### Instructions for the task
Without its pictures, the listing below is to be transcribed exactly.

### Stored data
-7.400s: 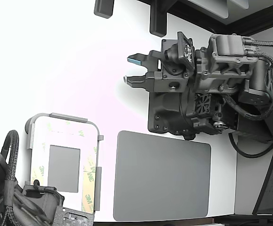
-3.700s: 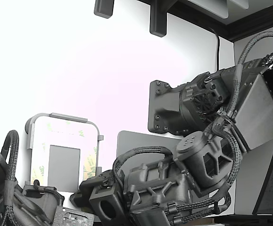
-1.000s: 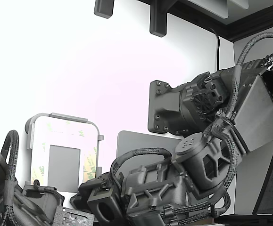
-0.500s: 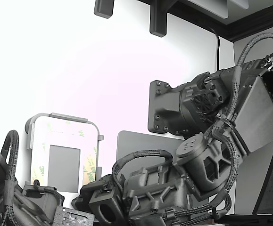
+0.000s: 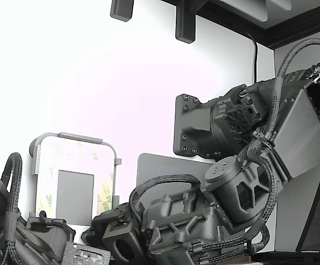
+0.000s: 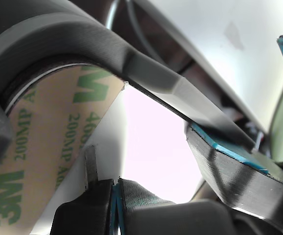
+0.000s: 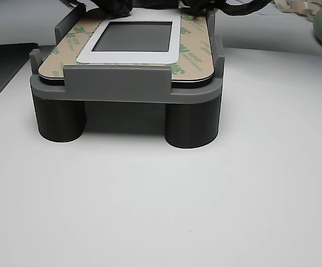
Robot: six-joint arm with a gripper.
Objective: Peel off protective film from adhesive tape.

### Completed task
-7.400s: 
-3.700s: 
-1.000s: 
-0.500s: 
+0.000s: 
+0.000s: 
+0.000s: 
Robot: six-joint arm with a gripper.
Objective: Peel off protective film from adhesive tape.

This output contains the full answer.